I think you responded well.

I tend to add, "That hurt, didn't it? That's why we don't hit--it hurts!" Sam went through a big hitting stage not too long ago, so I try to reinforce the lessons we were working on.

Not much you can say to grownups there. I think it would have probably escalated and you would end up feeling worse than you do now.

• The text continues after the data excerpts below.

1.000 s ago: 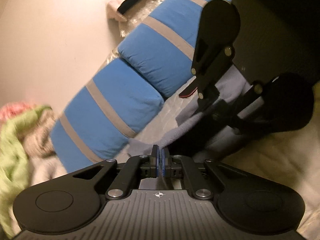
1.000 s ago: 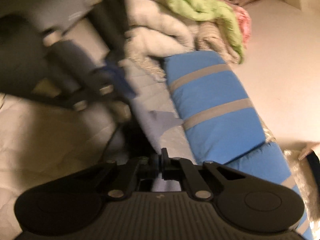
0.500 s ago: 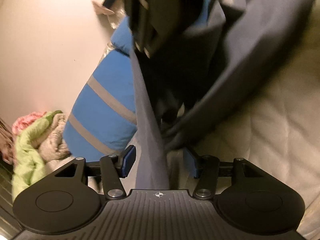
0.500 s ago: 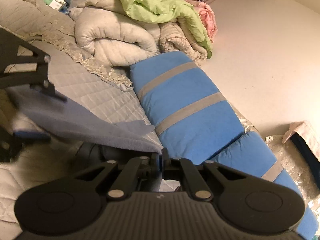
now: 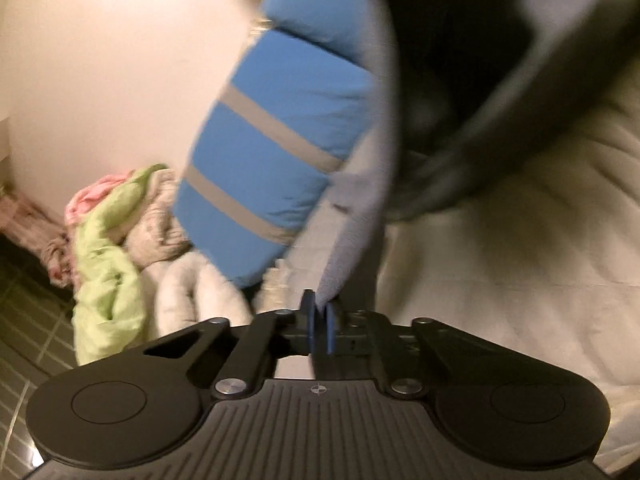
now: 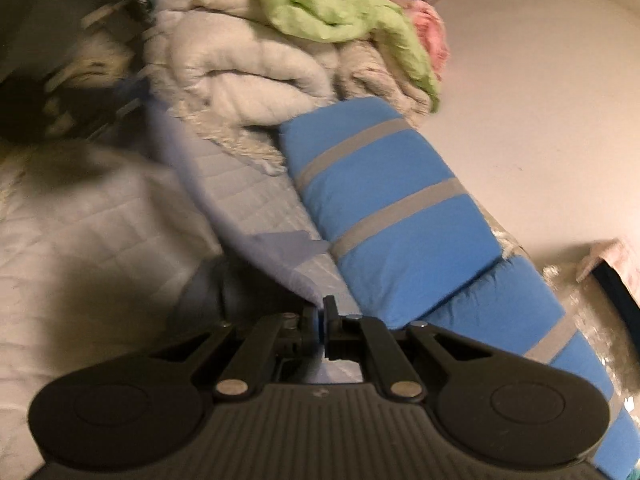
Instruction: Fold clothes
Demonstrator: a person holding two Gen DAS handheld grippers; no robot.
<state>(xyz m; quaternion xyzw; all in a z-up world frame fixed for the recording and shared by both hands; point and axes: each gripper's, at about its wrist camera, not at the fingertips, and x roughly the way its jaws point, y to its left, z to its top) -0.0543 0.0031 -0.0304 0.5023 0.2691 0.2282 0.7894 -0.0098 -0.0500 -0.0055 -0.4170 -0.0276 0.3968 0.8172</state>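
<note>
Garment pinched in both closed hand-held grippers; only right view shows pillow's second section.

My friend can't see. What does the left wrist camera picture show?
The left gripper is shut on a corner of a grey-blue garment stretching up and away. Left of it lie a blue pillow with grey stripes and a green cloth on bundled bedding.

The left tongs, spread wide before, now pinch the grey garment.
</note>
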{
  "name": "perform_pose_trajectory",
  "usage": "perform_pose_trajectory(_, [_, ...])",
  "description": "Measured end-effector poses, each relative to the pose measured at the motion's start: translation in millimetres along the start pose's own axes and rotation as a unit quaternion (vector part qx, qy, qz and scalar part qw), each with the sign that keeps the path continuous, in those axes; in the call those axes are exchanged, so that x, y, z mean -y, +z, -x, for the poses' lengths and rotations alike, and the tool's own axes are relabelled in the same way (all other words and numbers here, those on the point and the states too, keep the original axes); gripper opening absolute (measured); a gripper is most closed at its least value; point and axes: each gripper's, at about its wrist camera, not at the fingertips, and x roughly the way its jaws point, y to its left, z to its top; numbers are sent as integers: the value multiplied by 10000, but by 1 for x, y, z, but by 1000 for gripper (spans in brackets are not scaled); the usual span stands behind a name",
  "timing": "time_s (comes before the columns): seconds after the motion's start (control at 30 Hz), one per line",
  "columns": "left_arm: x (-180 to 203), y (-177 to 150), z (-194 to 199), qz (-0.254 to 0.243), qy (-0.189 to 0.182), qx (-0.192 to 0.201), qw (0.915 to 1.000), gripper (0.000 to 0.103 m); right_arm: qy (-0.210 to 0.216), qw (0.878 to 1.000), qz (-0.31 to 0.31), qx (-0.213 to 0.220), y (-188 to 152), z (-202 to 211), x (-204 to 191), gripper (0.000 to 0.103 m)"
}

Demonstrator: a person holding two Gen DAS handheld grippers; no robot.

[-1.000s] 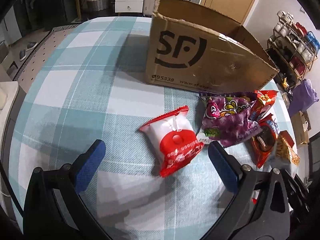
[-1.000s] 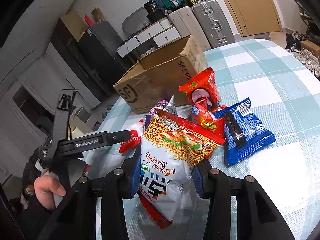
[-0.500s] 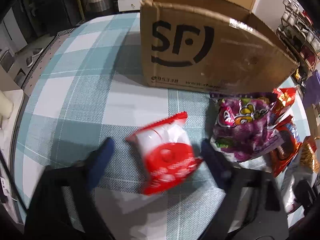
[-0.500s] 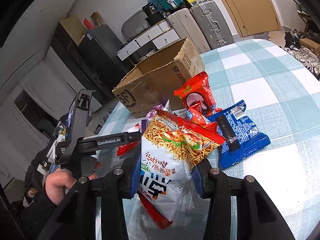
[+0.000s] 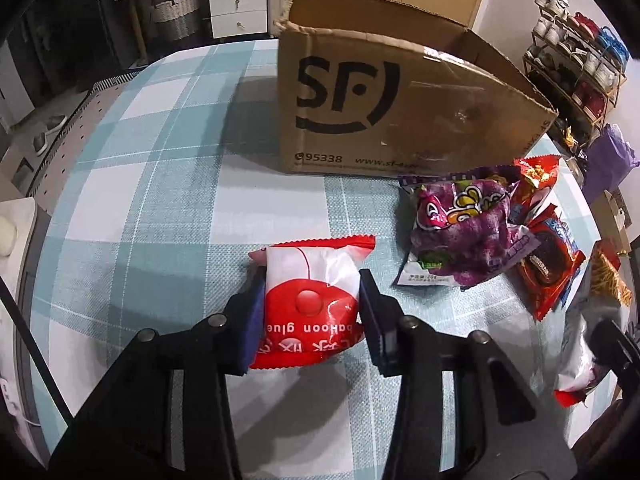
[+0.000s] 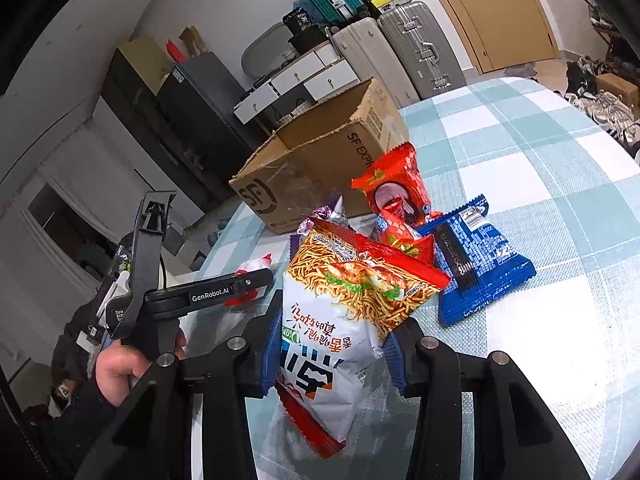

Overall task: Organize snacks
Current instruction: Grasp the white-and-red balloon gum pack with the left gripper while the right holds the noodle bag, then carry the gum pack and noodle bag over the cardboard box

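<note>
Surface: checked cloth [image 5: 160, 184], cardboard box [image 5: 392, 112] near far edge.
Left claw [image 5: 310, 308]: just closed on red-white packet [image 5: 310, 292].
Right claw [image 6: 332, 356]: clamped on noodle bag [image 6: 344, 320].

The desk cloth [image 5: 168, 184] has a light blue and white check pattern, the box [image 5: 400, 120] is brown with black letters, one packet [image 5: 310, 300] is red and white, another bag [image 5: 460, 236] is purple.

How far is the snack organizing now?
No snack visibly sits in the cardboard box yet. In hand: the left claw has just closed on the red-white packet; the right claw grips the noodle bag. Left: purple bag, blue packet, red packets.
</note>
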Motion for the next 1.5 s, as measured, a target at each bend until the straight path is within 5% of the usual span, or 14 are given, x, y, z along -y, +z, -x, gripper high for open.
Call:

Sorry that happened to you all!


----------



## LiamnEmma (Nov 20, 2001)

I think you handled it fine. I probably would have done something like hug my dd and said something along the lines of, "Yowch, that hurts, doesn't it? You're okay though, and I bet he's just frustrated right now. I'm really glad you didn't hit back." Because I believe that we can inadvertently do as much damage by getting in stranger kids' faces or making an "example" of them, as their parents do by hitting them. I watched my SIL get in my ds' face once when he and his cousin were getting too riled up once, and he was sooo humiliated. Even gd/ap kids hit. It is developmental. That doesn't mean all kids will hit, and obviously this particular boy had a special circumstance, but it's surprising the first time your child acts aggressively toward others (at least it was--and still is--for me), and the older my kids get, the more I realize that we can't control all variables.









Leah


----------



## beaner&tiegs (Aug 3, 2003)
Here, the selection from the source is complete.